Michael Chilcott says a stint in Tasmania has been the making of emerging staying talent Zero Knockin’, impressive winner of the GRV Vic Bred Distance Final (570m) at Horsham on Tuesday.
Chilcott followed a proven formula when he sent Zero Knockin’ to the Apple Isle after just a handful of starts, having adopted the same approach with great success with multiple Group finalist Maddison Dee several years ago.
WATCH: Zero Knockin’ take out the VIC Bred Distance Final at Horsham on Tuesday.
“He never showed a lot of pace but his run-home was always good and he won a race over 599 metres at Hobart, showing that was the sort of trip he would enjoy. He’s been racing over middle distances since he came back to Victoria and while he still does a few things wrong I think the penny’s dropped in his last couple of runs.
“David Polley in Tasmania was pestering me to send him a couple of dogs but when I sent him Maddison Dee (pictured) he said she can’t break 27 seconds at Hobart.

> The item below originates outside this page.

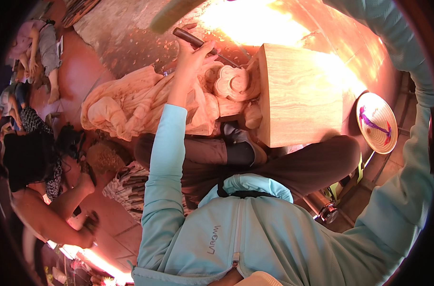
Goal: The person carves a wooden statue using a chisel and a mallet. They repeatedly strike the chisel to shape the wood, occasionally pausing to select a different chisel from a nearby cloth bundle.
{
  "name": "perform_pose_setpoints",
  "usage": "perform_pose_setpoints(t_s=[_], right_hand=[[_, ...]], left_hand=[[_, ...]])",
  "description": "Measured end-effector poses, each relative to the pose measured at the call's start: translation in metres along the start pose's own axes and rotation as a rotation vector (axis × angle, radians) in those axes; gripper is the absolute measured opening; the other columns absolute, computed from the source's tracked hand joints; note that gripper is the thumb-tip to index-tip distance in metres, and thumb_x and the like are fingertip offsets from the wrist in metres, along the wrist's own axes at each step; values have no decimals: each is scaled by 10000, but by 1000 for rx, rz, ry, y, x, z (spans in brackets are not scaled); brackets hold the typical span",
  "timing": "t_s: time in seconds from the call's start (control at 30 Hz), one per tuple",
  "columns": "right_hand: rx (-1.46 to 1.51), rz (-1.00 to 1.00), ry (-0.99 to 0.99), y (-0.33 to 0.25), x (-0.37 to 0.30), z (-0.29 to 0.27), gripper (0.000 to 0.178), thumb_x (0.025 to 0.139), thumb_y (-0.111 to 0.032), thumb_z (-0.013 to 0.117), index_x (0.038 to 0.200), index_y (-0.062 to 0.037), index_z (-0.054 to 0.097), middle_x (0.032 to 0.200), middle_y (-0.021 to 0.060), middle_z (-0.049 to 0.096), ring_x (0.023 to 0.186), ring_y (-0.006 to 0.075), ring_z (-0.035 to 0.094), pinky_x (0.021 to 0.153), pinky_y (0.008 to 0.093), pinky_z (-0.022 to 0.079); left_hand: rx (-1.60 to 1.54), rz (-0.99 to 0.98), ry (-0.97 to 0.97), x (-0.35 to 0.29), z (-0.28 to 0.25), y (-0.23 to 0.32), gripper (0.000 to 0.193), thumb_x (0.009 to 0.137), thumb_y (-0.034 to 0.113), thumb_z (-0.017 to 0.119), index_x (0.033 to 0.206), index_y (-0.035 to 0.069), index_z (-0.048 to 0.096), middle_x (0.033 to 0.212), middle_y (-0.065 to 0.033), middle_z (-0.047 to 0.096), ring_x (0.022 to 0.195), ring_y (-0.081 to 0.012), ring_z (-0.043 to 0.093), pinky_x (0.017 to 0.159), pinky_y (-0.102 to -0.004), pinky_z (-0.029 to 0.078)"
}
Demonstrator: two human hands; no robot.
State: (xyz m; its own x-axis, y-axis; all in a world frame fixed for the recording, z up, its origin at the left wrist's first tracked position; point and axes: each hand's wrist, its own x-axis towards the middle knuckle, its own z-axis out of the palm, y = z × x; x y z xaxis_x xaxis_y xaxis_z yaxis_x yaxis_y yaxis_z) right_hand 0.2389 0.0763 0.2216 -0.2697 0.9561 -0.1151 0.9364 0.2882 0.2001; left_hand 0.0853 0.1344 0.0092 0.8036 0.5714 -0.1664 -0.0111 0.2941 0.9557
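My left hand (192,59) is closed round the dark handle of a chisel (189,38). Its thin metal blade slants right and down toward the scroll-shaped carving beside the block. Beneath that hand a pale wooden sculpture (131,102) lies on its side, carved with drapery-like folds and rounded forms. At its right end is a big square-edged wooden block (300,95) with visible grain. My right arm (393,200) curves up along the right rim and leaves at the top; the right hand is out of sight. A blurred, curved, greenish-brown thing (174,15) crosses the top edge; its kind is unclear.
My crossed legs (302,167) lie against the sculpture's near side. A conical hat (376,123) and a metal-ended bottle (324,209) are at right. Several carving tools (136,190) lie left of my arm. Other people (45,181) sit at left. Wood chips dot the floor (126,43).
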Motion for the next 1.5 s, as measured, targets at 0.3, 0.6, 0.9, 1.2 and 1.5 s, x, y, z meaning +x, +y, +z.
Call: perform_pose_setpoints(t_s=[0.3, 0.6, 0.9, 1.2, 1.5], right_hand=[[49, 110, -21, 23, -1, 16, 581, 710, -80, 621, 1282, -141, 539, 919, 189, 677, 842, 359, 651, 708, 476, 500], [42, 153, -47, 30, -11, 19, 630, 709, -83, 604, 1327, -162, 510, 988, 188, 672, 884, 367, 641, 740, 468, 504], [-17, 158, -128, 37, -24, 22, 649, 717, -99, 598, 1353, -157, 482, 1009, 199, 666, 904, 371, 639, 762, 463, 504], [167, 297, -20, 48, -33, 35, 664, 734, -93, 570, 1385, -151, 450, 998, 201, 667, 887, 368, 645, 776, 468, 503], [68, 227, -219, 45, -42, 15, 675, 736, -74, 569, 1395, -156, 444, 1048, 191, 662, 935, 368, 630, 796, 457, 495]], left_hand=[[84, -11, -163, 21, 1, 4, 630, 892, 42, 635, 1370, 202, 256, 985, -112, 646, 888, -237, 679, 783, -412, 588], [139, 22, -209, 27, 3, 4, 623, 899, 53, 635, 1370, 210, 258, 1039, -132, 641, 899, -240, 685, 789, -414, 594], [184, -48, -277, 31, 14, 18, 623, 890, 52, 643, 1375, 197, 280, 1022, -125, 625, 897, -236, 680, 800, -421, 597], [191, -48, -361, 43, 16, 16, 639, 878, 76, 664, 1386, 174, 289, 1009, -120, 623, 905, -233, 675, 801, -404, 602], [269, -51, -437, 53, 21, 18, 646, 874, 91, 672, 1393, 152, 293, 1025, -134, 641, 894, -217, 680, 785, -378, 606]])
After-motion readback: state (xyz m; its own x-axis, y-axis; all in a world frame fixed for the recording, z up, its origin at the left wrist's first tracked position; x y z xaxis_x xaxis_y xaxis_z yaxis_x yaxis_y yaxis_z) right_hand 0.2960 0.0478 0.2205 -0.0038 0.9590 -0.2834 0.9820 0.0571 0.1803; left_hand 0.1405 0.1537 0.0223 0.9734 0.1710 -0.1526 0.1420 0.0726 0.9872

She ended up making six or seven Group finals and since then David and I have built up a good rapport.”
Maddison Dee made her mark as a stayer and while Zero Knockin’, which improved his record to seven from 27 with Tuesday’s Horsham victory, hasn’t yet been tested over ‘700’ Chilcott is hoping he’ll follow a similar path.
“The Vic Bred Distance incentive races are a fantastic idea,” Chilcott said.
“There’s another series coming up at Geelong over 680 and after that we’ll look at stepping him up to 700 or drop him back to 600. We’ll let him tell us. He’s a reserve for a 600m race at The Meadows on Saturday but I’m hoping he doesn’t get a run because it might as well be a Group final!
“I think the dog will run 700 – hopefully – but he might be running second to Jason Thompson’s dog Burn One Down. It looks like it might be the next big thing.”
Chilcott has his hands full after deciding to step up his greyhound racing involvement when he made the move from Gippsland to Heathcote five years ago.
“I worked in the chicken industry for twenty years but the hobby was getting in the way of the job!” Chilcott laughed.
“We’ve got about eighty dogs on the property and we do a bit of everything – whelping, rearing, pre-training and training. It’s full-time now so the dogs have got to earn a quid!”